Examples of using charset in Jsoup

Showing 1-6 of 6 messages
Examples of using charset in Jsoup jeff 8/25/10 12:27 AM
Hi, I want to use charset but don't know how to apply it in parse. Can
someone provide me an example?

Thanks.

Re: [jsoup] Examples of using charset in Jsoup Jonathan Hedley 8/25/10 1:32 AM
Hi Jeff,

Can you give me some more information as to what you're trying to do? It will help me give a better answer.

If you are parsing content from a URL, jsoup will automatically recognise the charset from the response headers or the HTML meta-equiv tag, so you don't need to worry about it. Once the HTML is parsed and you are accessing it (via .html(), .text() etc) you are working with Java Unicode Strings.

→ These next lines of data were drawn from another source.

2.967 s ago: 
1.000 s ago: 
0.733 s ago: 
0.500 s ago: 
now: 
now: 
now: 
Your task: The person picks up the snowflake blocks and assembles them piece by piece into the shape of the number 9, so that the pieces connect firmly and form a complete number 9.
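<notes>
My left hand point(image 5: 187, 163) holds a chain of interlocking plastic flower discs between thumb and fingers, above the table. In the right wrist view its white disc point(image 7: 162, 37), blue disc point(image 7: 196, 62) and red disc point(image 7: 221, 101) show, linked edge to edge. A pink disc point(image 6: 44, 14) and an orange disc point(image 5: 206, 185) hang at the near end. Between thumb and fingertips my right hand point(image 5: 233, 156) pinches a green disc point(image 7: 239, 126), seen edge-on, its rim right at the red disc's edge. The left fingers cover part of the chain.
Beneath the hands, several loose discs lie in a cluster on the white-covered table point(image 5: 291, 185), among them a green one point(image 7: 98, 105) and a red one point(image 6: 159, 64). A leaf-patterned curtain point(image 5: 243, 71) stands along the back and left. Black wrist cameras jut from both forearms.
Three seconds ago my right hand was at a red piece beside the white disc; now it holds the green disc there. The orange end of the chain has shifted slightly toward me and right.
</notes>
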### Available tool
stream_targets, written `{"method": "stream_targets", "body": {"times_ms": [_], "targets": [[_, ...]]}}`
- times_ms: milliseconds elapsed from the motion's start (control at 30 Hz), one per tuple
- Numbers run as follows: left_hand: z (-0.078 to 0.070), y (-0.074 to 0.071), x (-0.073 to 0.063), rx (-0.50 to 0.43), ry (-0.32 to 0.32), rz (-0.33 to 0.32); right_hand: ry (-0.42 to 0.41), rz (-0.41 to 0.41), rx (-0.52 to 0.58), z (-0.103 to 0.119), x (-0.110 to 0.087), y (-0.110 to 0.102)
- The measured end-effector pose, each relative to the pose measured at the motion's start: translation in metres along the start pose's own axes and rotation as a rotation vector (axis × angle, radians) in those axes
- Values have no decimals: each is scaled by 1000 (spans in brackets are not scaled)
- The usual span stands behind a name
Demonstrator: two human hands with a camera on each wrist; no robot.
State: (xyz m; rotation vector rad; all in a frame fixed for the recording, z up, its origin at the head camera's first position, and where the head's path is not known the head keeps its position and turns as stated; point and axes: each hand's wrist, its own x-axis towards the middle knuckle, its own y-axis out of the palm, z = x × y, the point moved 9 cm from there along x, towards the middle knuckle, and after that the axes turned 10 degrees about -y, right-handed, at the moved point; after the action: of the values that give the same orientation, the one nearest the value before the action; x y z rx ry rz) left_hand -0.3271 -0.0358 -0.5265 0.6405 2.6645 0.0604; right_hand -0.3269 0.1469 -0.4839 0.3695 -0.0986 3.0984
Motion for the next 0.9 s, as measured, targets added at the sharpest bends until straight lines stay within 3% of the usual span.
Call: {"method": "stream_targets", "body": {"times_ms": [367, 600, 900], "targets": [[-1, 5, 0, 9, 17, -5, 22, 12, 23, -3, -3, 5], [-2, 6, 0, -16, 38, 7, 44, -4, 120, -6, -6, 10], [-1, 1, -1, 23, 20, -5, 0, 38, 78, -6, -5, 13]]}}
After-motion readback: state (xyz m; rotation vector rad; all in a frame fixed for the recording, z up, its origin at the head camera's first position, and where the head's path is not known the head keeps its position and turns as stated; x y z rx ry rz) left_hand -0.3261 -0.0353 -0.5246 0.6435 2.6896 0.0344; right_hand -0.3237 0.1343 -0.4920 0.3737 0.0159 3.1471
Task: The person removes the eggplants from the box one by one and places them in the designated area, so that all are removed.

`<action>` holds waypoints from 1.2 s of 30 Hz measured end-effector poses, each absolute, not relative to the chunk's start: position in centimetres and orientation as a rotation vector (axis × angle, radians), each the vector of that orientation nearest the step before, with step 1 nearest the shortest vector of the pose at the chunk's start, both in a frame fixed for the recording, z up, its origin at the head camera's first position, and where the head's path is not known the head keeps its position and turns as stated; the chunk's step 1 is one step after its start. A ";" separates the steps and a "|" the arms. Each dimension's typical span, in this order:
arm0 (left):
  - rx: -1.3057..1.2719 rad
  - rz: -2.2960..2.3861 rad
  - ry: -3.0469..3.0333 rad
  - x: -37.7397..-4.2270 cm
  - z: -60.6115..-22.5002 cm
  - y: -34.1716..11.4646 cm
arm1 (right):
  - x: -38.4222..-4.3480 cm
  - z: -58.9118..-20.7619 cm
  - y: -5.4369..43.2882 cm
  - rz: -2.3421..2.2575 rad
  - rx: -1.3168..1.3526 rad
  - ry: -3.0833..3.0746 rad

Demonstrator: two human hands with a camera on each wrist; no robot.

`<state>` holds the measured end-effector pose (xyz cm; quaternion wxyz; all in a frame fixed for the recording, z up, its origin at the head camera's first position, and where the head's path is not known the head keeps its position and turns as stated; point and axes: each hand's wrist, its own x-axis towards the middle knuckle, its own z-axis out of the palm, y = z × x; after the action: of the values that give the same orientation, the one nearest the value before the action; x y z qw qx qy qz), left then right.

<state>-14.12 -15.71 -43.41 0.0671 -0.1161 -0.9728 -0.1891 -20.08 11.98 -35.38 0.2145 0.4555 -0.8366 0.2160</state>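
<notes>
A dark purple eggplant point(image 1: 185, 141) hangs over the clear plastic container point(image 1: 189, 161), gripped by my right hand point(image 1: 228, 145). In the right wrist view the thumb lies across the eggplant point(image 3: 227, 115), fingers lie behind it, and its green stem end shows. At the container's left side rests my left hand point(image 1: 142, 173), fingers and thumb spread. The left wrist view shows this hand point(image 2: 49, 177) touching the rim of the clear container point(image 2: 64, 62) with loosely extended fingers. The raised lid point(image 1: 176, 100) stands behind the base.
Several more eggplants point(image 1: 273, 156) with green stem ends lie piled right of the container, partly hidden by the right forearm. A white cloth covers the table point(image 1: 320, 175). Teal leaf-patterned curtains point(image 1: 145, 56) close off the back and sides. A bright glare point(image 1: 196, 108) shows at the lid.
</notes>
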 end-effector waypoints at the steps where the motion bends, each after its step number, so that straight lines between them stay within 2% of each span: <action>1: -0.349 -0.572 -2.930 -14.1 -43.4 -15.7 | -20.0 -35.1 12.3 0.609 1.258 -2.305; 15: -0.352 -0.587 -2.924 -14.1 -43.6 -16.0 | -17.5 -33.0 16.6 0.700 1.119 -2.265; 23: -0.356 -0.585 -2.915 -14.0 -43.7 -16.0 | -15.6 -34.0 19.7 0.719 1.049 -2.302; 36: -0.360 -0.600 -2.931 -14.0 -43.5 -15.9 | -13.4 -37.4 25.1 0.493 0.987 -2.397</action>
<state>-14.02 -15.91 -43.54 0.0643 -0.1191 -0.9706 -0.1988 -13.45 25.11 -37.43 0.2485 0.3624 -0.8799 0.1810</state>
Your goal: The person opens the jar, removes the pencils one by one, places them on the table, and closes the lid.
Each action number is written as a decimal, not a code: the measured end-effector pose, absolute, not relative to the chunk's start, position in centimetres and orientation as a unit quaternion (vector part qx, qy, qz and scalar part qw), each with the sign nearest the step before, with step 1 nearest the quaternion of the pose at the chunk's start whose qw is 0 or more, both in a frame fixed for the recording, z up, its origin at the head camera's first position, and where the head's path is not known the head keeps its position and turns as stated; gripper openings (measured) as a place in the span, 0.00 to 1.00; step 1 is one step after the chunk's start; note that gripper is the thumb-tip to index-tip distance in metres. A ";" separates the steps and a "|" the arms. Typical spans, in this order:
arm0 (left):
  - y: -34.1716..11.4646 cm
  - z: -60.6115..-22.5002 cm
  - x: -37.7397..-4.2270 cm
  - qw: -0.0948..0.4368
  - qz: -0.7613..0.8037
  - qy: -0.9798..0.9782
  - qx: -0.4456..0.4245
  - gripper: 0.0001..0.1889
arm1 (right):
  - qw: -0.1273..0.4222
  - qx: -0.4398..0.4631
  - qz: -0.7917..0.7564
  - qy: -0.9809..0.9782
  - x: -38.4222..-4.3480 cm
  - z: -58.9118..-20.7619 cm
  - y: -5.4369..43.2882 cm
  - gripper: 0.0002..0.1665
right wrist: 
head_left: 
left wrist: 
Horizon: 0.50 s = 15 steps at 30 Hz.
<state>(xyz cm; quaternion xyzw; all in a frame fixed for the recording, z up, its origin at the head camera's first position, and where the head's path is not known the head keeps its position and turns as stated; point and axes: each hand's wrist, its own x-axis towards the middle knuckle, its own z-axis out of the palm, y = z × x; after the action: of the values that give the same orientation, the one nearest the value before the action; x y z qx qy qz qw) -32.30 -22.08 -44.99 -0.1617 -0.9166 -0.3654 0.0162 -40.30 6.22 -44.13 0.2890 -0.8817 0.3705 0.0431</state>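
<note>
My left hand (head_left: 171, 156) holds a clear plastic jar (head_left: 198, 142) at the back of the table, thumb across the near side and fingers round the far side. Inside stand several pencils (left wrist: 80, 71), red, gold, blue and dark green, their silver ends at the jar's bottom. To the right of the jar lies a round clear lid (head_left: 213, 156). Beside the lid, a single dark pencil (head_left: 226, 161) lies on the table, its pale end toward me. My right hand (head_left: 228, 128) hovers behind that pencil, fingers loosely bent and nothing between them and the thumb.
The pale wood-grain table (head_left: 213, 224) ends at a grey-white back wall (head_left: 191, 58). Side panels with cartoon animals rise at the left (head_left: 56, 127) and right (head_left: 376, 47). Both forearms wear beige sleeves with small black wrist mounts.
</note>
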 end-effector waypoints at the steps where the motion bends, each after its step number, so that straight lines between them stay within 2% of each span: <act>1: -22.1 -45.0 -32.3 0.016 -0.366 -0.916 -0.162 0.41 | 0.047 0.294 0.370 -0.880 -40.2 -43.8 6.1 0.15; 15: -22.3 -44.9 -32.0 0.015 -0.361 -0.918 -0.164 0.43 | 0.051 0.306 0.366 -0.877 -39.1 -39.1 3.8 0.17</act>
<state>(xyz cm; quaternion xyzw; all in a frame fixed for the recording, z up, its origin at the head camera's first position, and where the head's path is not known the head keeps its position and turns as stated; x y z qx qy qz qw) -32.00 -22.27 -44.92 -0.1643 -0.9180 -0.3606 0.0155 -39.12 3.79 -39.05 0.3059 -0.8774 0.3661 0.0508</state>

If you are parsing from a file on disk, you may need to tell jsoup what the charset is, because there is no HTTP header to help it. It comes down to however you saved the file on disk in the first place. If you're saving as (e.g.) UTF-8, then when you load it you need to specify that. (If you pass in a null charset to the file parse, jsoup will try the meta-equiv header, but that is unreliable.)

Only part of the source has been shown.